**Task description:** Return only those lines of the listing that hold the word "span".

--- Dataset excerpt Enclosed Below ---

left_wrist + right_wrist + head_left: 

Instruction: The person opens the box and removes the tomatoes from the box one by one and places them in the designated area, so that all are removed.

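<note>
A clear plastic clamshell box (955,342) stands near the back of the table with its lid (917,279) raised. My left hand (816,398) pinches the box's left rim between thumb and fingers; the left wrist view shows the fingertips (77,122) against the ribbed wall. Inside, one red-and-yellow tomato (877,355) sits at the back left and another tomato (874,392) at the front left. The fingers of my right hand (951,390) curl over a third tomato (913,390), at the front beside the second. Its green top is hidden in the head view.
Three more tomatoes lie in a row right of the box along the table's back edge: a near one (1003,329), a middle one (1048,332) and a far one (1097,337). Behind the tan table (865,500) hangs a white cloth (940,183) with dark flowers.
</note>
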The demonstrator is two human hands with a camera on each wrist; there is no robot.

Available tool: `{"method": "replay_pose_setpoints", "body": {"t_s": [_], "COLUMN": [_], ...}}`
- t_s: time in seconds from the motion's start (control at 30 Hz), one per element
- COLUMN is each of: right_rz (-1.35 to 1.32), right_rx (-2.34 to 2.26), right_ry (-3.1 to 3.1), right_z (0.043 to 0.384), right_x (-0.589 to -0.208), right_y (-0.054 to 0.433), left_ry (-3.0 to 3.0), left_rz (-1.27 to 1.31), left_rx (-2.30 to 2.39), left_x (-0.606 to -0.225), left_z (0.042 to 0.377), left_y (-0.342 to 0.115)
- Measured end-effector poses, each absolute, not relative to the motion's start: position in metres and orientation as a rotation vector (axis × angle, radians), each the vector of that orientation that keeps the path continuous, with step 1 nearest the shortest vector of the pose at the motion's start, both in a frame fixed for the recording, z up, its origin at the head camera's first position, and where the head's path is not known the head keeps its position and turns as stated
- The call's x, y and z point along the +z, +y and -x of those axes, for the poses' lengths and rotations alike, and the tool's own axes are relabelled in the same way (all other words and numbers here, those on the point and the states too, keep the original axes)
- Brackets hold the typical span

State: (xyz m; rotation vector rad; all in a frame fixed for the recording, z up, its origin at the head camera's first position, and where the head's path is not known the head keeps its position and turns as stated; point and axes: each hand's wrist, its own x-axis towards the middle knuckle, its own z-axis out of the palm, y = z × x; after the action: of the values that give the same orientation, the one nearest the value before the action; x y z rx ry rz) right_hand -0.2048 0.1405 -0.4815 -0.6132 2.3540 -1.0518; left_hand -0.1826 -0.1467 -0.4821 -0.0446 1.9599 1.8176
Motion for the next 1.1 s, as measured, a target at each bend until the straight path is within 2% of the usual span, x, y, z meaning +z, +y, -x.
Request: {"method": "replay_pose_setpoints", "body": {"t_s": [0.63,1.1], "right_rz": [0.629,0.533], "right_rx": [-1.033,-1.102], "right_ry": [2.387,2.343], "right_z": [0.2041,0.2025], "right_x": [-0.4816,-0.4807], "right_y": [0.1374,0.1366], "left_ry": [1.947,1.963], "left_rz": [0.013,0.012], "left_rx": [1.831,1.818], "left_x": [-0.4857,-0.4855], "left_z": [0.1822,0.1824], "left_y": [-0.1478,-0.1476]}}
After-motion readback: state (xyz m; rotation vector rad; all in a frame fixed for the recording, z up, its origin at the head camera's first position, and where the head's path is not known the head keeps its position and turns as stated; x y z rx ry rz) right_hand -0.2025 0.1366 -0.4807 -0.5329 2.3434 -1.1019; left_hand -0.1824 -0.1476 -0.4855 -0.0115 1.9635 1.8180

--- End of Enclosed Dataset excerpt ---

**Solution to the exercise:**
- Brackets hold the typical span
Motion for the next 1.1 s, as measured, a target at each bend until the straight path is within 2% of the usual span, x, y, z meaning +z, +y, -x.

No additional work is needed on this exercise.